We have rechecked the manuscript and found some sentences with imprecise descriptions, which have been revised and marked in red font. The fourth part of the manuscript has been revised to discuss the therapeutic role of MSC EVs in various radiation injury diseases, with subheadings as follows: 4.1 Radiation-induced bone injury; 4.2 Radiation-induced lung injury; 4.3 Radiation-induced intestinal injury; 4.4 Radiation-induced skin injury; 4.5 Radiation-induced brain injury; 4.6 Radiation-induced cardiac injury; 4.7 Other radiation-induced injuries (pages 9-19, lines 245-516). Providing a clearer display of the specific characteristics of different radiation injury diseases, as well as the therapeutic effects and mechanisms of MSC EVs from different sources in various radiation injury diseases, can enhance logical coherence. We also have added Table 1 (pages19,lines 519-520) regarding the therapeutic effects of MSC-EVs in various radiation injuries to facilitate the reader’s understanding of the roles of EVs from different sources in different radiation injury diseases. We also have added a new section -- section 5 “Clinical development, potential limitations and challenges of MSC-EVs” in the revised manuscript, to discuss the limitations of clinical application of MSC EVs.
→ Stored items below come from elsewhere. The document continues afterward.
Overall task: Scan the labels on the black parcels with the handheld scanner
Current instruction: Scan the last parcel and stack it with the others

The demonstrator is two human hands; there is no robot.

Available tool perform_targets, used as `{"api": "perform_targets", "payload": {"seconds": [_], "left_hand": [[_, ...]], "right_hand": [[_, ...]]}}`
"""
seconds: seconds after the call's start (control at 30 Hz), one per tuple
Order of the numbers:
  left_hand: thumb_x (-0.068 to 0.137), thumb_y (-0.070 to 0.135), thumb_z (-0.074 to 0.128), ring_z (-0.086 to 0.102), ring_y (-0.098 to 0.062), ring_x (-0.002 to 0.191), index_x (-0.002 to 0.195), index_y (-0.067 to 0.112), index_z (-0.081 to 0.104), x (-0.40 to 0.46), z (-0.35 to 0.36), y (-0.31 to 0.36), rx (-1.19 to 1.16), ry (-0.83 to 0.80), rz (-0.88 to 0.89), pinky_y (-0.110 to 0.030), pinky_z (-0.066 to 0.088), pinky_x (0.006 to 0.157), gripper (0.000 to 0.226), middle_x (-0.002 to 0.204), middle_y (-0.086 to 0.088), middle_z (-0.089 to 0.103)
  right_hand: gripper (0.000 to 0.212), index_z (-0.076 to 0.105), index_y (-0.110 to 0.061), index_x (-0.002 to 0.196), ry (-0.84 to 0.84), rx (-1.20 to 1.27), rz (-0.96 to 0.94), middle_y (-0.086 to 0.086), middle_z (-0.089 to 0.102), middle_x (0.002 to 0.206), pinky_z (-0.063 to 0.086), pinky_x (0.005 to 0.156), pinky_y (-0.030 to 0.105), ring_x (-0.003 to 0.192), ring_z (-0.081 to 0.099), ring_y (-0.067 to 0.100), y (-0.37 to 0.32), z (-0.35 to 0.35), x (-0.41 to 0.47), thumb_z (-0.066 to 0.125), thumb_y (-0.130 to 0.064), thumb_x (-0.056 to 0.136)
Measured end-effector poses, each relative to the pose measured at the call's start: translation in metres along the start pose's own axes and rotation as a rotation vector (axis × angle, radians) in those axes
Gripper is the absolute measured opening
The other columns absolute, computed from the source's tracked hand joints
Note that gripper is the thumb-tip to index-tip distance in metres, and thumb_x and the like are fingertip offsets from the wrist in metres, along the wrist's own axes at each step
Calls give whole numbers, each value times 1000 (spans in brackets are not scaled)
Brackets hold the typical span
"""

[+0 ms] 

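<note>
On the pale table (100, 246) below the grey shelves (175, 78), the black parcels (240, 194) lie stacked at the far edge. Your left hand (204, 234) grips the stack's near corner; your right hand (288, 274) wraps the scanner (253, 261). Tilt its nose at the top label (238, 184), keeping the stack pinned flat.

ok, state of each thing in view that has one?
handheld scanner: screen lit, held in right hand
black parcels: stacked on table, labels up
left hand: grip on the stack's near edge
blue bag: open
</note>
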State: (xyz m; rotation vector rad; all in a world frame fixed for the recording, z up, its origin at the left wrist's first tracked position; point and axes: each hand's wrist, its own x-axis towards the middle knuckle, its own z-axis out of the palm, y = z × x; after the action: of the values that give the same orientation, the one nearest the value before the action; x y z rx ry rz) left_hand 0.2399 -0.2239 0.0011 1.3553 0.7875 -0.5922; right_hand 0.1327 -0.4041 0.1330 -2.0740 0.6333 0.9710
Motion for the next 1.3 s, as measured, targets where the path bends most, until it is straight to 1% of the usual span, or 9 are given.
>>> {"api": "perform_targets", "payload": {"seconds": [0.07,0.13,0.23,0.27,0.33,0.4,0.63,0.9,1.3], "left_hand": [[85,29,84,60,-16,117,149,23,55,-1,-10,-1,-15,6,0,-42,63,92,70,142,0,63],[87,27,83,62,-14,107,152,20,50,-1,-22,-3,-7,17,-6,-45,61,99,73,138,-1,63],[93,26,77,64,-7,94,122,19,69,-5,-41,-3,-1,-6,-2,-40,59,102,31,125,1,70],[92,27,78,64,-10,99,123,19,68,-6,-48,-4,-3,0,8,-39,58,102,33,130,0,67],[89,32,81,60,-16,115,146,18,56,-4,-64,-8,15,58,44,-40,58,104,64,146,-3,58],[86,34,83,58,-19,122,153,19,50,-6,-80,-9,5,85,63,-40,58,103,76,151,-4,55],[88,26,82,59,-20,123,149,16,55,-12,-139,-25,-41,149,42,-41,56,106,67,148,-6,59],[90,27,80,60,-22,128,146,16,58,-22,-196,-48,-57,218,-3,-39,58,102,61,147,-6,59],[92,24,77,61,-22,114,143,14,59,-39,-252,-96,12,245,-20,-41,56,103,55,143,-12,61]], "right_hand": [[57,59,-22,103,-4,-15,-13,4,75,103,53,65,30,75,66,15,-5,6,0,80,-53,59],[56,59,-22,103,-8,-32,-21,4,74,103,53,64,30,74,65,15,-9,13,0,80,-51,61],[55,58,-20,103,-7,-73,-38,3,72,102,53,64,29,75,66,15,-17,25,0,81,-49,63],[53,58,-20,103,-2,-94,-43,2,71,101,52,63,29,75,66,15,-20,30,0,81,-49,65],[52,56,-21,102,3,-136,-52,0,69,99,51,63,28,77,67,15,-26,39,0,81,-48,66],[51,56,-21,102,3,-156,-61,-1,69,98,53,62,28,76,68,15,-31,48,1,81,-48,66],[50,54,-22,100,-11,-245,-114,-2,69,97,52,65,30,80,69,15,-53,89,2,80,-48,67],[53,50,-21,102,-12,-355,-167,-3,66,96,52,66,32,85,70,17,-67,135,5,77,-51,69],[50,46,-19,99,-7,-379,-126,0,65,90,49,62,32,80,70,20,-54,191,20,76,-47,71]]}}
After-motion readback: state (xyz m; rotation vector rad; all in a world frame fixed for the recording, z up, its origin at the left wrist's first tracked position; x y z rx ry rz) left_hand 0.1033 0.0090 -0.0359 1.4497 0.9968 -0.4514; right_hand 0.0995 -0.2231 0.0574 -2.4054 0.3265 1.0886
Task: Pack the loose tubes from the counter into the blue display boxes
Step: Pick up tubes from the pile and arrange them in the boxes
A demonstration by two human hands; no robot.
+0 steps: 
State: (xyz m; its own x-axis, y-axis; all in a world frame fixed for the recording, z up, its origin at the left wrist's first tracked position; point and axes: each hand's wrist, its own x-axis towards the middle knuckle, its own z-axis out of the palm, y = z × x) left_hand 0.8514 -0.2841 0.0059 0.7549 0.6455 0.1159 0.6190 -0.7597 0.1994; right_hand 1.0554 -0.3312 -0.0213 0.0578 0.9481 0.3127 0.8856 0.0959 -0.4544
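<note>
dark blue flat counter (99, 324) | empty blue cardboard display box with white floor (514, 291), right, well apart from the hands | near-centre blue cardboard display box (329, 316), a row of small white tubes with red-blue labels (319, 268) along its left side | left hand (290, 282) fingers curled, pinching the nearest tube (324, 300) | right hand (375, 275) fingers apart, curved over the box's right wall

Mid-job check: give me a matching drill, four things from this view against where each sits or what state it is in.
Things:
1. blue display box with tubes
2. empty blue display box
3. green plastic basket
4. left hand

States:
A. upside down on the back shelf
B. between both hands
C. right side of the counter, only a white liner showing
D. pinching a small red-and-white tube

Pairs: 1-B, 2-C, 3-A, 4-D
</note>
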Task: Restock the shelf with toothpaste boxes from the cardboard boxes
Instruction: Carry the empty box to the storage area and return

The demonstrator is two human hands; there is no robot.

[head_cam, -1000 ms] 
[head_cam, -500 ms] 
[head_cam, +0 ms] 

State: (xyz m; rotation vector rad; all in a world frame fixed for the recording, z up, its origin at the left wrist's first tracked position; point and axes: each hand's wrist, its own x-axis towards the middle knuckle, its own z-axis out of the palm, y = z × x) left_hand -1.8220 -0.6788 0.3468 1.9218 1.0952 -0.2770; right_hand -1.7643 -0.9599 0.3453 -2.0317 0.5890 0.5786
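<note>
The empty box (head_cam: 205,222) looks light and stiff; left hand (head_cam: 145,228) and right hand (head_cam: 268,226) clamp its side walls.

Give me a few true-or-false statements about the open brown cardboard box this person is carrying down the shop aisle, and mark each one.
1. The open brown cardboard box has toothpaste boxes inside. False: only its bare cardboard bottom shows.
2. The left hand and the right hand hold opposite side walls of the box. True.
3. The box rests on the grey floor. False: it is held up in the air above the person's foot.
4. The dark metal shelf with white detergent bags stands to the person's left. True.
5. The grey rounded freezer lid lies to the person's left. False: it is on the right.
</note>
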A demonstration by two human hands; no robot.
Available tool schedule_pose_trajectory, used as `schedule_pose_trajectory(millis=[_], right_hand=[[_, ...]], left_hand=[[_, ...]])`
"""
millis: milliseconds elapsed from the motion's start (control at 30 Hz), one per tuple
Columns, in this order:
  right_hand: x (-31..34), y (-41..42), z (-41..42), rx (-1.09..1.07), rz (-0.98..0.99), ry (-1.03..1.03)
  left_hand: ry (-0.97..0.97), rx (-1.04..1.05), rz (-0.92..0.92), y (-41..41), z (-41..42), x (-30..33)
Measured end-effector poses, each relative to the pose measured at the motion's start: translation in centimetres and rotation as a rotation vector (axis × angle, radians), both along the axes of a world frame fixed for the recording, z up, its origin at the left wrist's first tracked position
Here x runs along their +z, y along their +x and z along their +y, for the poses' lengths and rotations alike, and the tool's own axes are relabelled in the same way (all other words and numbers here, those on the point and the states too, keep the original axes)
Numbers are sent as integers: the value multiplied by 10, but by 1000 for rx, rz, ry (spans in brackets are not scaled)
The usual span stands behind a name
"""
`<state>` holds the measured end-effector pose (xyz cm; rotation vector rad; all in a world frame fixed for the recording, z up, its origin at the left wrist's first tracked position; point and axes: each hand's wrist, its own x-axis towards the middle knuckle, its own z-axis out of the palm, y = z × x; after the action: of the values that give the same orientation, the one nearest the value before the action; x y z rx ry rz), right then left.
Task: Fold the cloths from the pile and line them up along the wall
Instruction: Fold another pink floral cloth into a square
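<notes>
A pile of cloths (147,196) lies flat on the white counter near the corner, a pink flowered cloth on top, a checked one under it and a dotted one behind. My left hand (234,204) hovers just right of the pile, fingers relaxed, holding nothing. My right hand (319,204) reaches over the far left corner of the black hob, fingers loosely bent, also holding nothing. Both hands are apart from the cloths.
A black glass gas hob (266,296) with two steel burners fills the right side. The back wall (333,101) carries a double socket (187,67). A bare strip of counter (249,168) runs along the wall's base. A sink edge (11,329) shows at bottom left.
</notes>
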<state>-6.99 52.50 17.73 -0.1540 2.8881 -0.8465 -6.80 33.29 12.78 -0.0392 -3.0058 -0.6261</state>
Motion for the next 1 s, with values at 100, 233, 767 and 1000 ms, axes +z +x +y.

Author Response File: Author Response.pdf

Reviewer 3 Report

Comments and Suggestions for Authors

Recently, MSC -EV have drawn a lot of attention due to potential regenerative capabilities from injuries.  In the current review, Huang et al, have compiled literature EVs derived from Bone Marrow, Dental pulp, Adipose-derived stem cells, Umbilical cord mesenchymal stem cells in context to alleviate Radiation-Induced Injury. Authors have addressed MSC-EVs potential positive therapeutic effect, mechanisms and future challenges.  Overall, the review manuscript flows very well.  Similar articles, PMID: 39780320PMID: 40135580; PMID: 39679884 shares similar vision for MSC-EV and has not been cited.  Here are some suggestions to increase basic understanding of MSC-EV.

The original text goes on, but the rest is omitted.